Raised in the Live Music Capital and now based out of Beantown, producer Andrew Moon Bain’s rap sheet of recording credits includes industry giants like Diplo and Snoop Dogg. Which is plenty impressive, but it’s only been within the past couple years that Bain’s unfurled his new solo project, Brown Bones.

Bain’s first pair of singles dropped in the Fall of 2019 and a live EP came out just last summer, yet Brown Bones’ self-titled, self-produced debut full-length has been in the works for a full decade. The emotional weight of Brown Bones will cut all the way down to your core, and its roster of session players is nothing short of remarkable. Hear the full thing this Friday and treat yourself to a folk-rock freebie with its powerful lead single (and music video), “I Become Light”!

Mike Fuller: “Ms. Wrong”

Aside from the unique influences you’d only get from having a church organist and a cover band’s lead singer as parents, Mike Fuller‘s been finalizing his own folk-rock style more-or-less all on his own. Fuller only dropped his debut EP The Human Condition last September, but he’s spent the past decade perfecting what’s become his sophomore record, The Missed Connection.

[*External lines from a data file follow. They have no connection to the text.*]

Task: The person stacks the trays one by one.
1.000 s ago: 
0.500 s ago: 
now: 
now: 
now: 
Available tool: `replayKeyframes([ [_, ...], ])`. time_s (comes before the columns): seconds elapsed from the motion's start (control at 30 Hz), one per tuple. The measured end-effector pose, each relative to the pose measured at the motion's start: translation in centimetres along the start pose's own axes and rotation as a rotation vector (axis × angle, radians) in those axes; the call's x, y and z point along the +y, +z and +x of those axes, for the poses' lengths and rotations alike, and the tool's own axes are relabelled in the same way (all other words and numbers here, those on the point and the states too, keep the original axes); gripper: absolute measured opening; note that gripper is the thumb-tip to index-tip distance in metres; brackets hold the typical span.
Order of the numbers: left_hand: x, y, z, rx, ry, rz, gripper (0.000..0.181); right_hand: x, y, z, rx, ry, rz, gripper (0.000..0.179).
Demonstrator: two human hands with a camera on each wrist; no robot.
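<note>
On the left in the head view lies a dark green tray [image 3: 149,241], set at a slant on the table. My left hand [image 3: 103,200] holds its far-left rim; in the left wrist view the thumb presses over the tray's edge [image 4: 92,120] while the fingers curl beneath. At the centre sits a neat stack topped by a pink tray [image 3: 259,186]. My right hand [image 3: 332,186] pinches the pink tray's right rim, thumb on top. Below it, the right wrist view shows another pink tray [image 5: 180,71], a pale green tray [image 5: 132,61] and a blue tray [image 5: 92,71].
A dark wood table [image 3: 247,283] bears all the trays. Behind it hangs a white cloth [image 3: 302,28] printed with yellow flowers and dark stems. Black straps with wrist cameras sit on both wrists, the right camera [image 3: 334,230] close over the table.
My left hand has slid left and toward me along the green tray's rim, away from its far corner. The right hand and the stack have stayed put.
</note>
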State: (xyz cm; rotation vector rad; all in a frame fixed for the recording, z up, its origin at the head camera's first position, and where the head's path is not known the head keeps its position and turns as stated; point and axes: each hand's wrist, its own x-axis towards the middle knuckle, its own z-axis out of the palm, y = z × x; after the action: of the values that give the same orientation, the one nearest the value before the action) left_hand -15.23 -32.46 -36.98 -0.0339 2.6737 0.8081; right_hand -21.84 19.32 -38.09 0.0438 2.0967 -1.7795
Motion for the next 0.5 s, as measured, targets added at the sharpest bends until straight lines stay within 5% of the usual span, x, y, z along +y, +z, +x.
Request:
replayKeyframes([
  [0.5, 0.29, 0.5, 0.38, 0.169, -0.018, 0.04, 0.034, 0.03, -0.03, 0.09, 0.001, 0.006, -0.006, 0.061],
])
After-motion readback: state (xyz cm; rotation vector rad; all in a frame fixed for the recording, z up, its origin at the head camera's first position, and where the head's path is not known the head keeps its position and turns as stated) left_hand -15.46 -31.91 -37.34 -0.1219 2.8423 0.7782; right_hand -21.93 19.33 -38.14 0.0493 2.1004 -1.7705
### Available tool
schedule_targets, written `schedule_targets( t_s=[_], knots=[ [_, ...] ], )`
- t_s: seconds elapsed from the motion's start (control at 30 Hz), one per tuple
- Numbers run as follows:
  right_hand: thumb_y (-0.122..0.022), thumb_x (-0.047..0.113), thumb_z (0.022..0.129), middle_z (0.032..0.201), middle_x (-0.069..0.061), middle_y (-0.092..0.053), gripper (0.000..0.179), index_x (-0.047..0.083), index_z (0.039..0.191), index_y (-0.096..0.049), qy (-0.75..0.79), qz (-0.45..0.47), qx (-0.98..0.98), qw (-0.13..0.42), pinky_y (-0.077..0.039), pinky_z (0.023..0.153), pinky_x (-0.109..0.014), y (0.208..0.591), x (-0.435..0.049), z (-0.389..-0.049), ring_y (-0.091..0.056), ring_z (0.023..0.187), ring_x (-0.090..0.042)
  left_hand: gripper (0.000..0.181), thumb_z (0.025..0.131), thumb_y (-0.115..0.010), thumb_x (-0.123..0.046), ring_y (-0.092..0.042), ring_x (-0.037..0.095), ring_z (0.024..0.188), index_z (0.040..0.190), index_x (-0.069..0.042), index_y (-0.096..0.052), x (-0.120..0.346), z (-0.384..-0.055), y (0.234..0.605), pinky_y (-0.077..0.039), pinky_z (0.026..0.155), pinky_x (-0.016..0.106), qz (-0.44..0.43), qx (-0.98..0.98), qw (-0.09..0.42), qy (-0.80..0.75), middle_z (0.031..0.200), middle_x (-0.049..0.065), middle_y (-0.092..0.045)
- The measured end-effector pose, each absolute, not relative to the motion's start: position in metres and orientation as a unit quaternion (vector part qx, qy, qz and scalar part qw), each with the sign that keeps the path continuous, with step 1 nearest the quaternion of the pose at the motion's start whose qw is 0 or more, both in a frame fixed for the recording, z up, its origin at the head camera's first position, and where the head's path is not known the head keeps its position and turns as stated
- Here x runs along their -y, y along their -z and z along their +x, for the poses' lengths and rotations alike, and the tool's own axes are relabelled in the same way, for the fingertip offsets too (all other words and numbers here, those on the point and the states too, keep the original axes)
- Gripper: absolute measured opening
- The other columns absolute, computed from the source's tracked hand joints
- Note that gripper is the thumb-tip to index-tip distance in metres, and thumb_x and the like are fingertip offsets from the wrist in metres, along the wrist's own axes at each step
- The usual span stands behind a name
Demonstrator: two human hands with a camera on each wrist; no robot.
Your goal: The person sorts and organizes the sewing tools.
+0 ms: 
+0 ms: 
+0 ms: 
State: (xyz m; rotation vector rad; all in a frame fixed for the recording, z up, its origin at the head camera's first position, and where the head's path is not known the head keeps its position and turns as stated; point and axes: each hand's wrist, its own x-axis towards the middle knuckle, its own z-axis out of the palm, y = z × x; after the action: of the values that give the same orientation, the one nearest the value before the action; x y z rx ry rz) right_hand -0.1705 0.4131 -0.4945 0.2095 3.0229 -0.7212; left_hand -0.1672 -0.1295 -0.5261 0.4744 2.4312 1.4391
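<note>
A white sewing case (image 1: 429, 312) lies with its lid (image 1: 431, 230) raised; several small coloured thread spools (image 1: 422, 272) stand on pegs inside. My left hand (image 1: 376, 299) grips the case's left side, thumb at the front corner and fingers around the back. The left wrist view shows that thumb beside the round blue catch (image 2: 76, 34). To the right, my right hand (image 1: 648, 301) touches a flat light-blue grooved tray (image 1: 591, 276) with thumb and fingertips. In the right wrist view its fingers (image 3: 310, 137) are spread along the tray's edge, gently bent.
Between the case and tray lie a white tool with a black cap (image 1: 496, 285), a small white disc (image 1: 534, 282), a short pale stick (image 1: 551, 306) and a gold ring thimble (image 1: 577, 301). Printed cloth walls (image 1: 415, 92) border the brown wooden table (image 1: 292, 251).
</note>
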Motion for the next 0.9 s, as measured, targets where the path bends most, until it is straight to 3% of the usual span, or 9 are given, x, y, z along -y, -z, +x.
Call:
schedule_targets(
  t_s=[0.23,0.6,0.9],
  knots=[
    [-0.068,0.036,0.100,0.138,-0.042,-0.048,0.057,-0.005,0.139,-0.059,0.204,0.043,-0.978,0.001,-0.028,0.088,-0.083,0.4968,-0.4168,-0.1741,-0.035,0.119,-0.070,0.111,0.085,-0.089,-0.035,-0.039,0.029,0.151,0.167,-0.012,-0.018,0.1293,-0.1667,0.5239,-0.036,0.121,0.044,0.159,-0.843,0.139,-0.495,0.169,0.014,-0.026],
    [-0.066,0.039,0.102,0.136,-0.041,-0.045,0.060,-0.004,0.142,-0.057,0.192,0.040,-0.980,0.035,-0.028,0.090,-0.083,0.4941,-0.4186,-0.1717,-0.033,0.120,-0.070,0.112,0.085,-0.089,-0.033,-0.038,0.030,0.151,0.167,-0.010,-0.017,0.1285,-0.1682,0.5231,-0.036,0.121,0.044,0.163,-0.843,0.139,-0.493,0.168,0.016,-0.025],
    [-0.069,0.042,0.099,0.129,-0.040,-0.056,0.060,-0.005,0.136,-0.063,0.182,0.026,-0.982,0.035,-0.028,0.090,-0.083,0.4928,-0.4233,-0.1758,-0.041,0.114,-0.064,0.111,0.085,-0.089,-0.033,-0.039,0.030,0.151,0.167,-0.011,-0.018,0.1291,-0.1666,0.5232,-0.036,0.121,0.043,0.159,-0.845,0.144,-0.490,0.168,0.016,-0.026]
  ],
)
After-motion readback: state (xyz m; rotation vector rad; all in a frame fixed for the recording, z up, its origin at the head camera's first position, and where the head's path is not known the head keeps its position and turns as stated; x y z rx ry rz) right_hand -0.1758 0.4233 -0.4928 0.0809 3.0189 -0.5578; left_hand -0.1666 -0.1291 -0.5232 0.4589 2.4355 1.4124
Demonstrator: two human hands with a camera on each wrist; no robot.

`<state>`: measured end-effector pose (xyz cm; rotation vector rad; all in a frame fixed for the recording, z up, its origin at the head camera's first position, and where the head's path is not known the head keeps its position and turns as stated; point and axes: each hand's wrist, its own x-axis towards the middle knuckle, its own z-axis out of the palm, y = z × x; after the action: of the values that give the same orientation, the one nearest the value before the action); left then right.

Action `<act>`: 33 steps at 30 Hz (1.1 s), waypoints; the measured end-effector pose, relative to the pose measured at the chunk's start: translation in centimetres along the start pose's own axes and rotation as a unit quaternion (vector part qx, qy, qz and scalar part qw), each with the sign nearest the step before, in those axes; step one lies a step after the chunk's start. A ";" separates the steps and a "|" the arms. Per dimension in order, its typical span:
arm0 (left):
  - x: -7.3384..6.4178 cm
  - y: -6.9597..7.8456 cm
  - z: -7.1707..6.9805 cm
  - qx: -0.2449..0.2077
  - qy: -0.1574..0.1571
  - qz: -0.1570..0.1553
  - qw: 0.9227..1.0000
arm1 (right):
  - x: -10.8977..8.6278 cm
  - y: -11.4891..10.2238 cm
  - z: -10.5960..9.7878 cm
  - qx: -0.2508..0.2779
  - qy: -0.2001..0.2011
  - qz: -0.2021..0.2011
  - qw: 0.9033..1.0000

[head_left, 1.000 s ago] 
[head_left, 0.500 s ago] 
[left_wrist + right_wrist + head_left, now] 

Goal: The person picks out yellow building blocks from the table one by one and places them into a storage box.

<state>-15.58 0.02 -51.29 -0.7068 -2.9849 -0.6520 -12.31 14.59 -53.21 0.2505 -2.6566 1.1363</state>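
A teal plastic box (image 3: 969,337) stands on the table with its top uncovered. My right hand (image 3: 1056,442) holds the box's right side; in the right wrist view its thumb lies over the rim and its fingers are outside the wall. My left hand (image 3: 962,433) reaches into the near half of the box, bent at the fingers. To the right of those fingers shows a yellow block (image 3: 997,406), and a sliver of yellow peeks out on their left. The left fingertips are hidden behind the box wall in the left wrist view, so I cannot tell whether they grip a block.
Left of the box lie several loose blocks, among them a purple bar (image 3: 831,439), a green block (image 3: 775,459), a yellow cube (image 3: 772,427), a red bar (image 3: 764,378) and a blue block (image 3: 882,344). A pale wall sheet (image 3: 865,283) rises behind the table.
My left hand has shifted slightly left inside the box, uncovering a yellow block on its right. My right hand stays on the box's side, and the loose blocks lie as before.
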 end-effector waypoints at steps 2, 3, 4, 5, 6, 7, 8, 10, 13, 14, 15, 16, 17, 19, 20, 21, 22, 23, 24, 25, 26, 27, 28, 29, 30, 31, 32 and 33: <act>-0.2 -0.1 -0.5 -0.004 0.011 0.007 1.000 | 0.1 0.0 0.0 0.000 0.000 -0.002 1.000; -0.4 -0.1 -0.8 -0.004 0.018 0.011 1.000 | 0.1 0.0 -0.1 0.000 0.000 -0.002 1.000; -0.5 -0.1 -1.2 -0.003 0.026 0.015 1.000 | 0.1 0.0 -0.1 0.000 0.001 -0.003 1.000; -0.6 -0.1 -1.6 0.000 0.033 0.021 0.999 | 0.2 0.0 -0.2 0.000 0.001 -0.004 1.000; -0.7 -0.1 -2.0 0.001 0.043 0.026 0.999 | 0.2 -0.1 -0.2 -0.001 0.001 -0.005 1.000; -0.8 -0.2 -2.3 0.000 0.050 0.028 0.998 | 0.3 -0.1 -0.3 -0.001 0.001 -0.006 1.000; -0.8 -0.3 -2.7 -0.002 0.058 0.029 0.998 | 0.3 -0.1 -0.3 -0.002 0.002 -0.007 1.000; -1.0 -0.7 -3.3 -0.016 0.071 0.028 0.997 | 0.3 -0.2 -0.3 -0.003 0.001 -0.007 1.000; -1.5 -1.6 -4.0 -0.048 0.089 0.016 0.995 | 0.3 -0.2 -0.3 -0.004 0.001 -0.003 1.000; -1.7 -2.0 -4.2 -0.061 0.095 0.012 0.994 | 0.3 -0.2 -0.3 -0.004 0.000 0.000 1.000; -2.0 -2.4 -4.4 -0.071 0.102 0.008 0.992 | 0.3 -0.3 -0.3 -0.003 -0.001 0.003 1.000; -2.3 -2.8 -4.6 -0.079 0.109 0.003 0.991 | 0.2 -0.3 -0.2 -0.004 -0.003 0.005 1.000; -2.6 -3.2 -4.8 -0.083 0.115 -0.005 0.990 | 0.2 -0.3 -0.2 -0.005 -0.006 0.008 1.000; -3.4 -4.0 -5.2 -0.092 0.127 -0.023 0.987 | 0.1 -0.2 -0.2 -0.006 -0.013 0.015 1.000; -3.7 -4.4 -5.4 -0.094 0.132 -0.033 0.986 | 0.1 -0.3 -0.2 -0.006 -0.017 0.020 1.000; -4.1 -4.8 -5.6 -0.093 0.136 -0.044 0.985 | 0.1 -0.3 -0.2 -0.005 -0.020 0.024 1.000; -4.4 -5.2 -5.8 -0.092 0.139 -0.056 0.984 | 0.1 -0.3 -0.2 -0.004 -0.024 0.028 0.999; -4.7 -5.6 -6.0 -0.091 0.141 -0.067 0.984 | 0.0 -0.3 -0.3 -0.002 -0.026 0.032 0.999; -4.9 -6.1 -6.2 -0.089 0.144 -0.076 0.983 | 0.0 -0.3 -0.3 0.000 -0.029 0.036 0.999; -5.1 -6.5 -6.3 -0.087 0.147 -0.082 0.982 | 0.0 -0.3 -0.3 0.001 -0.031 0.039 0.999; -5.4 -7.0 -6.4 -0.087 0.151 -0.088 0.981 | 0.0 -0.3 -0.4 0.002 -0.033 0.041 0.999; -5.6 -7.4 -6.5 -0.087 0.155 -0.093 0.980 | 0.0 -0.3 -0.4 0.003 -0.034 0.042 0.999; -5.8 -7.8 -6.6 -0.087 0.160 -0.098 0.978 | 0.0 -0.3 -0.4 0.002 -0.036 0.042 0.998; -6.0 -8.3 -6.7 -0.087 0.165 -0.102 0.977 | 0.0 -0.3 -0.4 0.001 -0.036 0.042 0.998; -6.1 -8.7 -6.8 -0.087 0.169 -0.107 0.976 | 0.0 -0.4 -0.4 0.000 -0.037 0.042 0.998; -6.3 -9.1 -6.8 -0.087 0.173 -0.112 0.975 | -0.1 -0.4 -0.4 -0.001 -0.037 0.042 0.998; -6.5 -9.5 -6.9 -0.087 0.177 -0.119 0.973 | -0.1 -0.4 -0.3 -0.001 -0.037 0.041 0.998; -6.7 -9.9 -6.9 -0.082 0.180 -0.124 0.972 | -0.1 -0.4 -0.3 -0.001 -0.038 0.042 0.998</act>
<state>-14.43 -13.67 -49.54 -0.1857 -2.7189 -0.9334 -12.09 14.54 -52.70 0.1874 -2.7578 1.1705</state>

The Missed Connection‘s three originals were born all the way back in 2010 and after undergoing a few different iterations and a ton of tender loving care, they were tracked in Brooklyn at the top of 2021 and are finally ready to be shared with the world. The Missed Connection is out this fall and its driving lead single “Ms. Wrong”, which came out last week, is just right for someone who needs an extra bit of kick to keep ’em rolling through the rest of the work week.